Still, the "big picture" for the right whale remains uncertain, said scientist Monica Zani, who began charting whales' arrivals around Thanksgiving. The whale is listed as endangered on an international list of imperiled species.

An employee of the New England Aquarium, she participates in the National Oceanic and Atmospheric Administration's right whale emergency warning system. The federal program, created in 1996, uses spotters to look for right whales as they move along the Atlantic Seaboard. Whale-watchers provide real-time information that appears on shipboard computers and other communications equipment, alerting mariners to cetaceans in their paths.

Right whales are a study in movement. In the spring, they congregate in the waters off Cape Cod, feeding off tiny plankton called copepods. Summer, they wend north to Nova Scotia, where the waters are nearly silver arctic currents. Then, as the temperature begins to drop, they head back to the Massachusetts coast. Some don't stop there.

From late fall through winter, spotters focus their attention on whales heading 800 miles south -- some to give birth, others still young enough to follow the females. Other whales remain in the deeper, chilled waters of the North Atlantic.
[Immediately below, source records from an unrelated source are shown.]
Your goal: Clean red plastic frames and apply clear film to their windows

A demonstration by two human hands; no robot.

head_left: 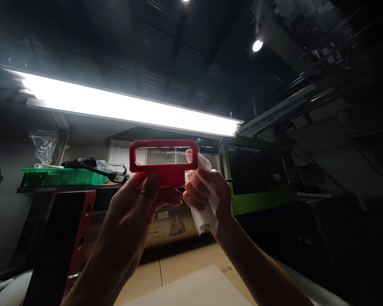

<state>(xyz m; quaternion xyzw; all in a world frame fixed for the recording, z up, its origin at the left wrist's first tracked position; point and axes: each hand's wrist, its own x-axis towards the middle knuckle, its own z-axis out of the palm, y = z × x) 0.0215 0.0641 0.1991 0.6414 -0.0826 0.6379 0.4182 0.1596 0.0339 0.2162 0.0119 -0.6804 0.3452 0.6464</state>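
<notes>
I hold a red plastic frame with a clear rectangular window up toward a long bright light tube. My left hand grips the lower red part of the frame from below, thumb on its front. My right hand is closed around a crumpled white cloth, which touches the frame's right edge.
A green tray sits on a shelf at left, with a black object and a clear bag behind it. A red-edged black panel stands at lower left. A green machine is at right. Cardboard lies below.
</notes>
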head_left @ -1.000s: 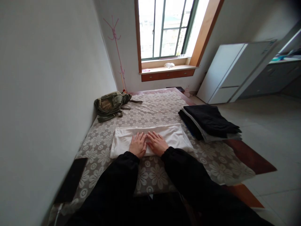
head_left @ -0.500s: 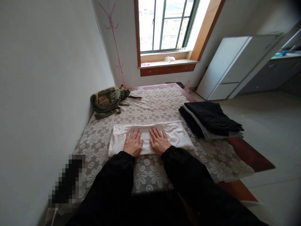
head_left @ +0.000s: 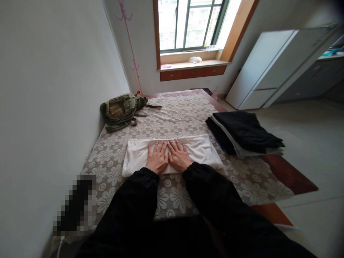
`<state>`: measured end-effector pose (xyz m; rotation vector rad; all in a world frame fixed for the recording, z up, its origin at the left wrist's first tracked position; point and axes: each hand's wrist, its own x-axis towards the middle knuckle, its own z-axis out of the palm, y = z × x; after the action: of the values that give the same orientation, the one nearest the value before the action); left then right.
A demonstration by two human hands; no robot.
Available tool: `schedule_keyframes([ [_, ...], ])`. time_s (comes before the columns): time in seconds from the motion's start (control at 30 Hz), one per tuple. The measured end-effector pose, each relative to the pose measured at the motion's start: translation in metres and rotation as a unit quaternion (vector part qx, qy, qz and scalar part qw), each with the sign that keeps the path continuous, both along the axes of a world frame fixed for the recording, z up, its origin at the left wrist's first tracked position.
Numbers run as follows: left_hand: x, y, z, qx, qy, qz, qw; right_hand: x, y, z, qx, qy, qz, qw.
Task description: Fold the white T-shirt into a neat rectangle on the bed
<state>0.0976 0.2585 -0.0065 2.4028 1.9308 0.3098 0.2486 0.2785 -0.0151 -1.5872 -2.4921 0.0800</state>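
Observation:
A white folded cloth (head_left: 205, 152), likely a garment, lies as a wide flat strip on the flower-patterned tablecloth (head_left: 174, 197). My left hand (head_left: 157, 157) rests palm down on it, left of its middle, fingers stretched out. Beside it, my right hand (head_left: 179, 156) also presses flat on the cloth with its fingers spread. The two hands meet or nearly meet at the thumbs. Some wrinkles show in the cloth to the right of my hands.
To the right sits a stack of folded dark and grey clothes (head_left: 245, 132) near the table's edge. A green backpack (head_left: 122, 109) leans by the wall at the left. A blurred-out dark object (head_left: 75, 206) lies at the near left. Beyond stands a white fridge (head_left: 263, 68).
Both hands have slid inward over the white cloth, from a gap apart to side by side. The whole view has shifted slightly; the cloth stays in place on the table.

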Motion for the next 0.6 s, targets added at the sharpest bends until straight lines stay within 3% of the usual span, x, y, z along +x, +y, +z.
schedule_keyframes([
  [0.17,-0.015,0.000,0.004,-0.010,0.000,0.021,1.000,0.016,0.006,0.004,-0.015,-0.014,-0.035,0.999],
  [0.4,-0.067,-0.009,0.003,0.013,0.015,0.051,0.999,0.080,0.016,-0.002,0.015,-0.039,-0.108,0.993],
  [0.6,-0.096,-0.018,0.007,0.011,0.027,0.087,0.996,0.103,0.016,-0.004,0.034,-0.045,-0.128,0.990],
])
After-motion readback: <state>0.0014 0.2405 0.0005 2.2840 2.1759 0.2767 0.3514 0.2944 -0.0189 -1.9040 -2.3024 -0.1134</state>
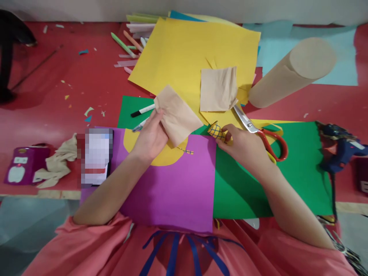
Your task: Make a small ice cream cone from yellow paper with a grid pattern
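Left hand (151, 136) pinches a tan paper square (176, 115) over purple card (172, 188); just right of it, my right hand (244, 147) grips a small yellow checked paper cone (216, 131), tip pointing left toward the square.

No legible text anywhere (phone screen (96, 157) blurred out)
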Action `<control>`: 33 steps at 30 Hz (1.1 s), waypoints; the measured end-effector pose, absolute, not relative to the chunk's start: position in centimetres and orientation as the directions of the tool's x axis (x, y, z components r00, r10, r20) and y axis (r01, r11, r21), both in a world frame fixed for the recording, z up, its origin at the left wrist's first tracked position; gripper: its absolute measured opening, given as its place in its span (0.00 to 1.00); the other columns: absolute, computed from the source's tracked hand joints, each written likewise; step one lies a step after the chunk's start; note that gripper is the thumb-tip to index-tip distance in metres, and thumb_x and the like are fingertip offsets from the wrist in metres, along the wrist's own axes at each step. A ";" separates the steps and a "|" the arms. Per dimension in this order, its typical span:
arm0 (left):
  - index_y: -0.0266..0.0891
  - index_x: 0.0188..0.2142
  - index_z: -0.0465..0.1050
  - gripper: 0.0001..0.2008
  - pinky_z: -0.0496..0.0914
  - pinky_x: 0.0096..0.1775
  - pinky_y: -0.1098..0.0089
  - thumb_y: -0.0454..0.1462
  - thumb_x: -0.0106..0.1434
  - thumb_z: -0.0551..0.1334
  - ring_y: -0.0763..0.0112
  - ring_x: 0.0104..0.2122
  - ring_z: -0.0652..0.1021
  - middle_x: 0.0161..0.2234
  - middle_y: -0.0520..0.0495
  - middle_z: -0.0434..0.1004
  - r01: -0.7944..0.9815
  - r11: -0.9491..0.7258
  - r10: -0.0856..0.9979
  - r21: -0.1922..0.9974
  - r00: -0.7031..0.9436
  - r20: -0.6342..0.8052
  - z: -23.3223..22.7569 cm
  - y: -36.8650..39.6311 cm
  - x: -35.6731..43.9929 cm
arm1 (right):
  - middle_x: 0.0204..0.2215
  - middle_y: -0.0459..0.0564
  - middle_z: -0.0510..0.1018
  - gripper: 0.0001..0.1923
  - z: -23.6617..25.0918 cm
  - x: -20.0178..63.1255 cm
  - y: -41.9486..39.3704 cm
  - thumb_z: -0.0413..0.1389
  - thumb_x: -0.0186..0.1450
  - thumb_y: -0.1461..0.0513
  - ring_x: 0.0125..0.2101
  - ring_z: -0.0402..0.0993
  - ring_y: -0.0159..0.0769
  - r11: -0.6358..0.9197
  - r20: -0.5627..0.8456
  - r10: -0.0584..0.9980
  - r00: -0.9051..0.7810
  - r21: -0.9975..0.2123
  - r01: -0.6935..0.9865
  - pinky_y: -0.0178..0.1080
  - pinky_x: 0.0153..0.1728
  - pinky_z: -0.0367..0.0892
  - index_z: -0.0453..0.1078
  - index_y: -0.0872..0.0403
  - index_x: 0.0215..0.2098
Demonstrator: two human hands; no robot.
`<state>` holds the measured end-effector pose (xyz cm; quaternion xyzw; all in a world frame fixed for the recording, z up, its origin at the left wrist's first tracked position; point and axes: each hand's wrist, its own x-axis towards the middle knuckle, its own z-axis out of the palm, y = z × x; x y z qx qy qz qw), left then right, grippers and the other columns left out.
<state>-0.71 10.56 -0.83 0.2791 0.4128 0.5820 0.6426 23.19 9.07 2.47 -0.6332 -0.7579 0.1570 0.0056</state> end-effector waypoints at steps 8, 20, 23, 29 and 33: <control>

The spotters following the southbound whales also report births, which are noted in a right whale inventory the New England Aquarium has been compiling for years. The aquarium, based in Boston, identifies the whales based on unique spot patterns along their heads.

Clay George, a Brunswick-based biologist with the state Department of Natural Resources, is a participant in the watch. He's an unabashed whale fan.
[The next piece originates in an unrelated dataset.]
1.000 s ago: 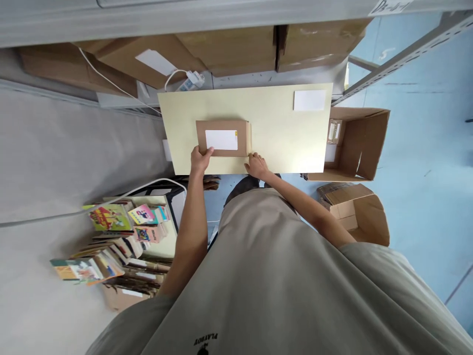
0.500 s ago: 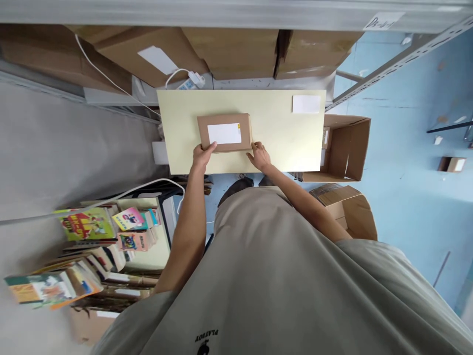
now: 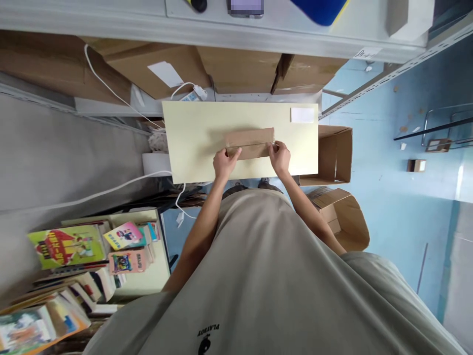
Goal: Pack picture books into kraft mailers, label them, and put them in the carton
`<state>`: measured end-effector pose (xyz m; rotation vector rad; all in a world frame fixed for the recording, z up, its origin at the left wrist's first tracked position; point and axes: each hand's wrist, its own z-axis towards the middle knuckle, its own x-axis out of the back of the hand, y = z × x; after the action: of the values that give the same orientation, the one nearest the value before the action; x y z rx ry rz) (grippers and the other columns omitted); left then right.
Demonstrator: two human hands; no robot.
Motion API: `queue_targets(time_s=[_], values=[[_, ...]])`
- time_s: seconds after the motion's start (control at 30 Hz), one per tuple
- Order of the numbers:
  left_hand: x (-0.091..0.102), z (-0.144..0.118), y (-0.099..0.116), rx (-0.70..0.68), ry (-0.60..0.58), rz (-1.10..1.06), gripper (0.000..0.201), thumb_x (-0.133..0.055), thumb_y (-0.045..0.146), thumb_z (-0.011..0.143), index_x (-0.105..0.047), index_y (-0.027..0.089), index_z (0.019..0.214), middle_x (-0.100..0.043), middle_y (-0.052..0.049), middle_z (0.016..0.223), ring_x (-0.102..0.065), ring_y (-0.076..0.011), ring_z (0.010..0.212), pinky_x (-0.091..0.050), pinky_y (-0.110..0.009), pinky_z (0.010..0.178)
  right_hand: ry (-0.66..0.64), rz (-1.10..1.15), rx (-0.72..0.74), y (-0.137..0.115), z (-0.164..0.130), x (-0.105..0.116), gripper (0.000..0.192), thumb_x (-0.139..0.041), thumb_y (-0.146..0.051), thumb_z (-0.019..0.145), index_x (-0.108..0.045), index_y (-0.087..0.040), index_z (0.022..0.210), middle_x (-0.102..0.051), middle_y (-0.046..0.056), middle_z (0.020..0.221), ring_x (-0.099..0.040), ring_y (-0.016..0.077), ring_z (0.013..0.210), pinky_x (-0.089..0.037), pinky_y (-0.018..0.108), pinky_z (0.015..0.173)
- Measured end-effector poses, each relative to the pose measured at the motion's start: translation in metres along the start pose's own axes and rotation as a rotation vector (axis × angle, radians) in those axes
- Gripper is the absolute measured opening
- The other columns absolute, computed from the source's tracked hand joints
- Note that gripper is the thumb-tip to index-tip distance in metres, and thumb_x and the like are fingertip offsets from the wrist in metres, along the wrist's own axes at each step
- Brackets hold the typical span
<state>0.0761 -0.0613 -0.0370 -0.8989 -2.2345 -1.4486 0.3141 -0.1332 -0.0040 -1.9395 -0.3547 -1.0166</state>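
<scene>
A small brown cardboard box (image 3: pixel 252 144) is held between my two hands over the pale yellow tabletop (image 3: pixel 199 165). A long narrow face with a taped seam points up at me, and its white label is out of sight. My left hand (image 3: pixel 223 161) grips the left end, thumb on the near face. At the right end my right hand (image 3: pixel 280 156) holds the corner between thumb and fingers. A blank white paper (image 3: pixel 302 115) lies at the table's far right corner.
Large cartons (image 3: pixel 238 69) line the shelf behind the table, beside a power strip (image 3: pixel 191 96). Open cardboard boxes (image 3: pixel 343 155) stand on the floor at right. Books (image 3: pixel 70 244) are piled at lower left. A white cable (image 3: pixel 111 190) crosses the left side.
The box has been tipped from its labelled face onto view of a narrow taped side and shifted right. My right hand has closed on its right end. The camera view has shifted somewhat.
</scene>
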Motion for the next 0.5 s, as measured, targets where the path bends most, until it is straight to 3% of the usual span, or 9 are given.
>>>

"It's exciting to think our coast is so popular to a species that's endangered," he said.

The findings are encouraging, said Regina Asmutis-Silvia, a senior biologist at the Whale and Dolphin Conservation Society. The nonprofit organization stresses worldwide cetacean conservation.

"We're hopeful" about the births, she said. "I guess the best you can say is, we're cautiously optimistic."

The number of whales is hardly skyrocketing. The whales, she noted, cross busy shipping lanes -- and never win in a collision with a tanker. Fishing nets also snare the slow-moving creatures, fatally injuring or drowning the whales.

Two years ago, she said, a tanker struck and killed one whale in southern waters, and another young whale drowned in nets.

Whales are slow breeders, too. A female bears a calf every three to five years. "The loss of a female can hurt the population," Zani said.

Calves get lost, too. According to early findings, two calves born this year have died. No one knows why.